##### Data
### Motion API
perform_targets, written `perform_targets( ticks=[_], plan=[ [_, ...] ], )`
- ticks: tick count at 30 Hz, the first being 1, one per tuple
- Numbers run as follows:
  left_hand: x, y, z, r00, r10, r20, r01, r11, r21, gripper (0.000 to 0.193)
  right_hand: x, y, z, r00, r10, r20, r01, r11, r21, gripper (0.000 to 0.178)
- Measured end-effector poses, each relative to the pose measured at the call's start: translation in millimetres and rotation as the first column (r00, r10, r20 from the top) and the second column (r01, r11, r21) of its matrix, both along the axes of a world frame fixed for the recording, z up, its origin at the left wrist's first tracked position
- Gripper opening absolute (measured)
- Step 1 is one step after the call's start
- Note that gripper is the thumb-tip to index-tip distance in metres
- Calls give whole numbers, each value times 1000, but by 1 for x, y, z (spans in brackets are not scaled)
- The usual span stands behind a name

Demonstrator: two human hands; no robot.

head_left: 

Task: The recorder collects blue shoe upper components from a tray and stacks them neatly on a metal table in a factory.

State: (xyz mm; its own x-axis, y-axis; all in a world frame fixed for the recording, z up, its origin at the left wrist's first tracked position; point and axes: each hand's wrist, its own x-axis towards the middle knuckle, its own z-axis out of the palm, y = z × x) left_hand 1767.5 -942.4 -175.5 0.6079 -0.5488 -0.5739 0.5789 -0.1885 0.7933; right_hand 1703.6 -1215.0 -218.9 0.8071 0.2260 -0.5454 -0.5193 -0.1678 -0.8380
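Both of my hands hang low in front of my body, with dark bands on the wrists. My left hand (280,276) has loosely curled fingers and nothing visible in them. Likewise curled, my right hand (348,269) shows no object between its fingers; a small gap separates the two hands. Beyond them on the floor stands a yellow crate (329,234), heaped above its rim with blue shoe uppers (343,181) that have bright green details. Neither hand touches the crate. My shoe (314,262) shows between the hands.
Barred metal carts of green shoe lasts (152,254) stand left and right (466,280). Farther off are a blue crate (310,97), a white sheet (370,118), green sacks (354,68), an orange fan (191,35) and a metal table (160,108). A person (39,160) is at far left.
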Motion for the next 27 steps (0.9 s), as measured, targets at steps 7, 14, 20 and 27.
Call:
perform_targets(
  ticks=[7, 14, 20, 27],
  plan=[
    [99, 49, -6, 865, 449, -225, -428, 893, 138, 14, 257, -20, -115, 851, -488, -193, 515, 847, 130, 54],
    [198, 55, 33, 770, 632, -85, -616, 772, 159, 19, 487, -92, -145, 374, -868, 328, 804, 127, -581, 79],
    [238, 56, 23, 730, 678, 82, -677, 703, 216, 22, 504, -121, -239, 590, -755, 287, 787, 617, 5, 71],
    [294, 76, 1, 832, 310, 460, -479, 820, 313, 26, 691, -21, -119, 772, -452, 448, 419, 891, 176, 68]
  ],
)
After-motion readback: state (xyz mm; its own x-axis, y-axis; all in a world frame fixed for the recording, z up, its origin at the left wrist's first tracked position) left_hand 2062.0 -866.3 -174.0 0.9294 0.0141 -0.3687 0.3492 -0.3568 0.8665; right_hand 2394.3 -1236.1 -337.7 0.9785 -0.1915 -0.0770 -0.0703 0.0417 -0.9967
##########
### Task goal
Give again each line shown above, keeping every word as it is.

### Solution to this exercise
### Motion API
perform_targets, written `perform_targets( ticks=[_], plan=[ [_, ...] ], )`
- ticks: tick count at 30 Hz, the first being 1, one per tuple
- Numbers run as follows:
  left_hand: x, y, z, r00, r10, r20, r01, r11, r21, gripper (0.000 to 0.193)
  right_hand: x, y, z, r00, r10, r20, r01, r11, r21, gripper (0.000 to 0.178)
- Measured end-effector poses, each relative to the pose measured at the call's start: translation in millimetres and rotation as the first column (r00, r10, r20 from the top) and the second column (r01, r11, r21) of its matrix, both along the axes of a world frame fixed for the recording, z up, its origin at the left wrist's first tracked position
- Gripper opening absolute (measured)
- Step 1 is one step after the call's start
- Note that gripper is the thumb-tip to index-tip distance in metres
- Calls give whole numbers, each value times 1000, but by 1 for x, y, z (spans in brackets are not scaled)
- The usual span stands behind a name

Demonstrator: two human hands; no robot.

head_left: 

Task: The recorder collects blue shoe upper components from a tray and stacks them neatly on a metal table in a factory.

State: (xyz mm; its own x-axis, y-axis; all in a world frame fixed for the recording, z up, its origin at the left wrist's first tracked position; point and axes: each hand's wrist, its own x-axis towards the middle knuckle, its own z-axis out of the palm, y = z × x) left_hand 1767.5 -942.4 -175.5 0.6079 -0.5488 -0.5739 0.5789 -0.1885 0.7933; right_hand 1703.6 -1215.0 -218.9 0.8071 0.2260 -0.5454 -0.5193 -0.1678 -0.8380
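Both of my hands hang low in front of my body, with dark bands on the wrists. My left hand (280,276) has loosely curled fingers and nothing visible in them. Likewise curled, my right hand (348,269) shows no object between its fingers; a small gap separates the two hands. Beyond them on the floor stands a yellow crate (329,234), heaped above its rim with blue shoe uppers (343,181) that have bright green details. Neither hand touches the crate. My shoe (314,262) shows between the hands.
Barred metal carts of green shoe lasts (152,254) stand left and right (466,280). Farther off are a blue crate (310,97), a white sheet (370,118), green sacks (354,68), an orange fan (191,35) and a metal table (160,108). A person (39,160) is at far left.
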Motion for the next 27 steps (0.9 s), as measured, targets at steps 7, 14, 20 and 27.
Call:
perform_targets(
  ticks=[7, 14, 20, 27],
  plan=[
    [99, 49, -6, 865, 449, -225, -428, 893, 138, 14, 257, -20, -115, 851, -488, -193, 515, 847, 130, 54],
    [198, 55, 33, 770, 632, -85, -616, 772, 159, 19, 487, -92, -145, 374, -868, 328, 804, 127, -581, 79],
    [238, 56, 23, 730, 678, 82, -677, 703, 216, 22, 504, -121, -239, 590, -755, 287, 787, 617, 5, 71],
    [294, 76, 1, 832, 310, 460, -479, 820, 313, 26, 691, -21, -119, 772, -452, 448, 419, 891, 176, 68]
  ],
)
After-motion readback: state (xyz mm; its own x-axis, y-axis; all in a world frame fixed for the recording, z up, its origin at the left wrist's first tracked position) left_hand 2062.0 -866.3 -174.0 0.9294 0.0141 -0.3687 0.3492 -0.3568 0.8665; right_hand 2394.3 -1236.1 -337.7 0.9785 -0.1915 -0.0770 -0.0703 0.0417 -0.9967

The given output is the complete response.